# VLSI Design for SVM-Based Speaker Verification System

Sreemathy T G

Lecturer in Electronics, Govt Polytechnic College, Kunnamkulam

### ABSTRACT

This brief presents the chip implementation of a support vector machine (SVM)-based speaker verification system. The proposed chip comprises a speaker feature extraction (SFE) module, an SVM module, and a decision module. The SFE module performs autocorrelation analysis, linear predictive coefficient (LPC) extraction, and LPC-tocepstrum conversion. The SVM module includes a Gaussian kernel unit and a scaling unit. The purpose of the Gaussian kernel unit is first to evaluate the kernel value of a test vector and a support vector. Four Gaussian kernel processing elements (GK-PEs) are designed to process four support vectors simultaneously. Each GK-PE is designed in the pipeline fashion and is capable of performing 2-norm and exponential operations. An enhanced CORDIC architecture is proposed to calculate the exponential value. As well as the Gaussian kernel unit, a scaling unit is also developed for use in the SVM module. The scaling unit is used to perform scaling multiplications and the remaining operations of SVM decision value evaluation. Finally, the decision module accumulates the frame scores that are generated by all of the test frames, and then compare it with a threshold to see if the test utterance is spoken by the claimed speaker. This designed chip is characterized by its high speed and its ability to handle a large number of support vectors in the SVM. The prototype chip is a semicustom chip that is fabricated using Taiwan Semiconductor Manufacturing Company 0.90-nm CMOS technology on a die with a size of - 7.9 mm X 7.9 mm.

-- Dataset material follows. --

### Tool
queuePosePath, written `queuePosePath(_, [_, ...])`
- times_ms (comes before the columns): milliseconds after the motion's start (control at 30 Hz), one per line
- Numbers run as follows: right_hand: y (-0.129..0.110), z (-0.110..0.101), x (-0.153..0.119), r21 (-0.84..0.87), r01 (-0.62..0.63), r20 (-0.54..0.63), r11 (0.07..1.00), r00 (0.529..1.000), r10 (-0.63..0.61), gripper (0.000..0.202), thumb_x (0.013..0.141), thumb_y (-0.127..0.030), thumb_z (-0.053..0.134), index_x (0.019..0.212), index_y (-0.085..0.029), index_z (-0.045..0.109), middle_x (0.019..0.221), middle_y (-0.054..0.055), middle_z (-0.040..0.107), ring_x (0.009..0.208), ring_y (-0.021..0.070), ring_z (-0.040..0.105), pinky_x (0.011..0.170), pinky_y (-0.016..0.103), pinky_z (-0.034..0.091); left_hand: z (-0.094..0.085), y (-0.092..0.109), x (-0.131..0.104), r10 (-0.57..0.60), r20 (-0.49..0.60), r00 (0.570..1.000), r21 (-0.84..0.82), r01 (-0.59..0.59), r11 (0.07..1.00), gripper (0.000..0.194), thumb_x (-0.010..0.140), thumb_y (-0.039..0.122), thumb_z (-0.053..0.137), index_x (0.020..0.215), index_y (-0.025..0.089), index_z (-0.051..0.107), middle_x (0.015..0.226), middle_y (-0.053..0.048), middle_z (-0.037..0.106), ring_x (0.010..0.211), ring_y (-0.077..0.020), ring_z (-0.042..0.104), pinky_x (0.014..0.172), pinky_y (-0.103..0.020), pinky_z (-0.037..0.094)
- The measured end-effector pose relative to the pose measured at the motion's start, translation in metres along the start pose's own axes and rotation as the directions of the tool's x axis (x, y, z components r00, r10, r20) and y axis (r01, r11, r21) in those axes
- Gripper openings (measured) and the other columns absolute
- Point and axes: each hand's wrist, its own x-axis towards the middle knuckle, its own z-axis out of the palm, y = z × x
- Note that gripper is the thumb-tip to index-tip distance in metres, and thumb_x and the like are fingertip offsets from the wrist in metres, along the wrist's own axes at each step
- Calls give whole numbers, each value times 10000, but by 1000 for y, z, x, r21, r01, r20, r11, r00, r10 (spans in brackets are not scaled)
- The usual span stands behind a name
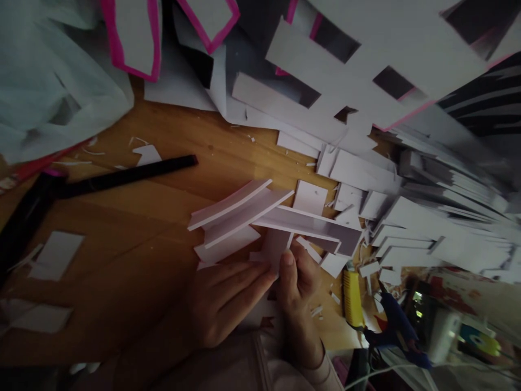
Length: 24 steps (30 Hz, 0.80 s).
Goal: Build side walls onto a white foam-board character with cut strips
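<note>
Low in the middle of the head view, both hands meet at a small white foam board piece (pixel 279 245). My right hand (pixel 299 277) pinches its right edge between thumb and bent forefinger. My left hand (pixel 234 296) has its fingers long and pressed together, their tips on the piece's lower left; its thumb is hidden. Just beyond lie folded white channel-shaped strips: one pair on the left (pixel 240 212), and a long one (pixel 301 221) slanting to the right. A flat white rectangle (pixel 310 197) lies behind them.
A black marker (pixel 134 175) lies left on the wooden table (pixel 163 217). At right are a yellow cutter (pixel 352 298), a blue glue gun (pixel 396 326) with its cord and stacked white boards (pixel 439 228). A large white panel with pink-edged cutouts (pixel 366 43) stands behind.
</note>
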Motion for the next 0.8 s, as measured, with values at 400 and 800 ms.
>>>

Keywords:- VLSI Design; SVM; CORDIC; Gaussian kernel; CMOS

### INTRODUCTION

A biometric system makes a pattern recognition decision in accordance with the biometric features extracted from a human being. In recent years, various human characteristics such as the face, speech, fingerprint, and iris have been considered as discriminative features for automatic biometric recognition. In this brief, it is addressed on hardware design of a speech based biometric system, i.e., speaker recognition system. Basically, speaker recognition systems are divided into two main categories: speaker identification and speaker verification. In a speaker identification system, an unknown speaker is identified as one of the speakers in the database. In a speaker verification system, a person's identity is validated based on his/her speech feature.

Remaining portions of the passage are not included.